Plaintiff prepared for his RVR hearing at the law library,
and fellow inmates at the law library and on the yard
assisted him in preparing for the hearing. The inmates
assisting plaintiff with the hearing pointed out various
applicable regulations and quoted policies and code
violations to assist him. Plaintiff sorted through the
documents for the RVR hearing, and when asked at his
deposition if he had read the documents, he replied,
“that’s what I get the staff assistant for . . .
it ain’t my job. . . .” (Pl.’s Depo. at
49.) Plaintiff admitted that he received at least 24
hours’ notice of the charges and the hearing on the
RVR.
The
hearing on plaintiff’s RVR took place on April 3, 2012.
Defendant Vivero was the Senior Hearing Officer, and
defendant Cano was present as plaintiff’s staff
assistant. During the RVR hearing, defendant Vivero explained
the charges to plaintiff. Defendant Cano sat next to
plaintiff during the RVR hearing and was available to assist
plaintiff if asked. Plaintiff did not ask defendant Cano any
questions or seek any assistance from him at the RVR hearing.

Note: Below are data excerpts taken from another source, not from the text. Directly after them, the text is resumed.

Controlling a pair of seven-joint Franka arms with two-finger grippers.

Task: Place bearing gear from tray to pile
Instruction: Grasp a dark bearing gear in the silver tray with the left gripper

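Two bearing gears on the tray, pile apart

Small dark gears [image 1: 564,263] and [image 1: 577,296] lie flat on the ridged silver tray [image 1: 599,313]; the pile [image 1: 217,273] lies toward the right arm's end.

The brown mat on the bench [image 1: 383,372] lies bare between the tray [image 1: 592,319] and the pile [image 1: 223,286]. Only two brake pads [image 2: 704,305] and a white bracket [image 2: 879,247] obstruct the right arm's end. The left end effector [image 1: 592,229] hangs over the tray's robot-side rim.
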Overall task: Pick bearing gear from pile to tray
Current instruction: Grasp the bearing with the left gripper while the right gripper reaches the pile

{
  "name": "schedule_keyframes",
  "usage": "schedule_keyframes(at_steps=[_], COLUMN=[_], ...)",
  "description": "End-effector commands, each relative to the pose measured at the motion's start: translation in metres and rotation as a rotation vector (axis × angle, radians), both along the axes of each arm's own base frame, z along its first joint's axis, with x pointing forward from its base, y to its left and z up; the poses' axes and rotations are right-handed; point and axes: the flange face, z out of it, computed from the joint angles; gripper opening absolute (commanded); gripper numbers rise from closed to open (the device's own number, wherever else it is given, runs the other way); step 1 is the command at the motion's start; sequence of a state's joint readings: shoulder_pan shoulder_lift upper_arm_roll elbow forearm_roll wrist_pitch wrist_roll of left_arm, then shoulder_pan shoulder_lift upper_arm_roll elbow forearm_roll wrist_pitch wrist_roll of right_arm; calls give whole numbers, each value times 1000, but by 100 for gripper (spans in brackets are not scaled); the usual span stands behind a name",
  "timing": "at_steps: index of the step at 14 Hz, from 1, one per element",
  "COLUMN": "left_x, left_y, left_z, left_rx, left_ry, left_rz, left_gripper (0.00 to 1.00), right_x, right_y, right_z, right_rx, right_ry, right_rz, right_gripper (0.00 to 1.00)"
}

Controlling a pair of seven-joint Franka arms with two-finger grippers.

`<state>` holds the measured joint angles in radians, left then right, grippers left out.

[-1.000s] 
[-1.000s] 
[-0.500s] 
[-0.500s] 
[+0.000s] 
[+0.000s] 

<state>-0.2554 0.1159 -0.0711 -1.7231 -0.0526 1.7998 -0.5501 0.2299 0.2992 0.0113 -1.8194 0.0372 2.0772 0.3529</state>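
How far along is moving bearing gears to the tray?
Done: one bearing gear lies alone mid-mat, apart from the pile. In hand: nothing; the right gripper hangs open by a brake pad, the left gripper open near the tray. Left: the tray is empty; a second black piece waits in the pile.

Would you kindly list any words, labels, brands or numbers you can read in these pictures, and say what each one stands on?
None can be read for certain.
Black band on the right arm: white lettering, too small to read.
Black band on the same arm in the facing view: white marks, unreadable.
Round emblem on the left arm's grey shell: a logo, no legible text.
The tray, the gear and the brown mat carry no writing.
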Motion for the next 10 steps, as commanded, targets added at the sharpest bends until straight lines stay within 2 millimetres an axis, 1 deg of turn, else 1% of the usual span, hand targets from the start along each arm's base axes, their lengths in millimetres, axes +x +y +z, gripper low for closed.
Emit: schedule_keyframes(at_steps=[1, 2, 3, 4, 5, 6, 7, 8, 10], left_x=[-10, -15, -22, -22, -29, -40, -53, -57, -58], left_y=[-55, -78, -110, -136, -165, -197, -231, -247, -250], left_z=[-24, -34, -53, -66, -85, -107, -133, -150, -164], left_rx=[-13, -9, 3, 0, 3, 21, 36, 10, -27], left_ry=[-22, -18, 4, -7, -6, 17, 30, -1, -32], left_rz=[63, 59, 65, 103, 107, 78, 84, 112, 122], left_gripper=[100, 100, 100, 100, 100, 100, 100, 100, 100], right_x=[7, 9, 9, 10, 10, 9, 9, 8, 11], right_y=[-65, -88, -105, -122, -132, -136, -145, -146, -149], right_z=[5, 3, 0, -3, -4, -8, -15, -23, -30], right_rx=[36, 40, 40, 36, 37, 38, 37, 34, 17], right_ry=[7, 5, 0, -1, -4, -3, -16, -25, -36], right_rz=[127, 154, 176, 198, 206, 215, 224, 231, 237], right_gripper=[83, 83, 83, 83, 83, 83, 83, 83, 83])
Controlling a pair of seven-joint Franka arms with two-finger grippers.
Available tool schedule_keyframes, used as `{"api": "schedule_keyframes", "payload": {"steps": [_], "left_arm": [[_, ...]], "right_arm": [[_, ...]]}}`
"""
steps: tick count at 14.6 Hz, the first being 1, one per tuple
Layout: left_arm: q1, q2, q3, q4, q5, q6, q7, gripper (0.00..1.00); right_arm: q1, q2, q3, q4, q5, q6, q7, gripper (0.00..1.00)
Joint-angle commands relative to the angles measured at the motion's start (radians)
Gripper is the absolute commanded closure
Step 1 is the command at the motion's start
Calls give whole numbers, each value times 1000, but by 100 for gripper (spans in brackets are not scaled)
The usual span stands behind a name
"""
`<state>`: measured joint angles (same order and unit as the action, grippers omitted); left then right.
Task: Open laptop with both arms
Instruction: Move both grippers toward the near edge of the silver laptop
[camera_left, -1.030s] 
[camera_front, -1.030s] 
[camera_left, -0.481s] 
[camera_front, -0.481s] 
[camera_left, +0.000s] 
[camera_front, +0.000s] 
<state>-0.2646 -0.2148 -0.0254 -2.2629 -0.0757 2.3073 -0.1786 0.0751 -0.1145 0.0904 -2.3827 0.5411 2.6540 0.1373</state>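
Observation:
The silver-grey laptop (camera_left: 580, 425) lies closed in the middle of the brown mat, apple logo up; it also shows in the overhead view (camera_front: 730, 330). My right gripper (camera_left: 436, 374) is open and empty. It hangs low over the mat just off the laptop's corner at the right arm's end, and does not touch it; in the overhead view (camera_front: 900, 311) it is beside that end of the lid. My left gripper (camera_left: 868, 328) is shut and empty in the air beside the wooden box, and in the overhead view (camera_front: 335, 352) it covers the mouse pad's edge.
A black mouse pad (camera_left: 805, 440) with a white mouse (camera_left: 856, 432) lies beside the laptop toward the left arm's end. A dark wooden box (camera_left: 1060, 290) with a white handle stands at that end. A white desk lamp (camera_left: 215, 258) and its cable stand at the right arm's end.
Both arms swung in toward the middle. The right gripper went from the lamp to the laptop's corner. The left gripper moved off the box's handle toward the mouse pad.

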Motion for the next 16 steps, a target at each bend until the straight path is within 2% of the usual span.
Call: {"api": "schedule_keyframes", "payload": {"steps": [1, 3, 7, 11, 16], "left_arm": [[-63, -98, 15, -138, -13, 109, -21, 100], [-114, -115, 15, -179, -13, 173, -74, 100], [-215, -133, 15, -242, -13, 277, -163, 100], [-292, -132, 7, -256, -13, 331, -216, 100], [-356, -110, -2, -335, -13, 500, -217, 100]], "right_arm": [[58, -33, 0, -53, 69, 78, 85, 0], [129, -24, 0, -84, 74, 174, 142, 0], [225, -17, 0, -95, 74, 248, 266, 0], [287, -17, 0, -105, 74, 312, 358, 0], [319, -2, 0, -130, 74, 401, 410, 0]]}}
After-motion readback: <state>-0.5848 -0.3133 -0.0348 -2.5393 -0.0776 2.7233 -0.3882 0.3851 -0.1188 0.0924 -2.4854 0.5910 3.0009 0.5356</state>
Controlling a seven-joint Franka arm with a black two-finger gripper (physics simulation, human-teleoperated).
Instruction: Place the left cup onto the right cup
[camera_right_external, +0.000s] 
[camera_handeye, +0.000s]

Plaintiff was prepared for the RVR hearing; he had prepared a
written rebuttal to the charges that was several pages long,
and he had several books and a large amount of paperwork with
him at the RVR hearing. Plaintiff had an opportunity speak at
the RVR hearing, and he did so. During the RVR hearing,
plaintiff stated that he was not present when the package was
opened, which he argued violated prison regulations.
Plaintiff further argued that because he never had access to
the alleged contraband, he could not have
“receive[d]” it. (Pl.’s Depo. at 134.)
Plaintiff submitted the Mainline property inventory sheet
into evidence as part of his defense. Plaintiff prepared a
list of defects in the incident investigation and charge
against him and submitted this list to defendant Vivero.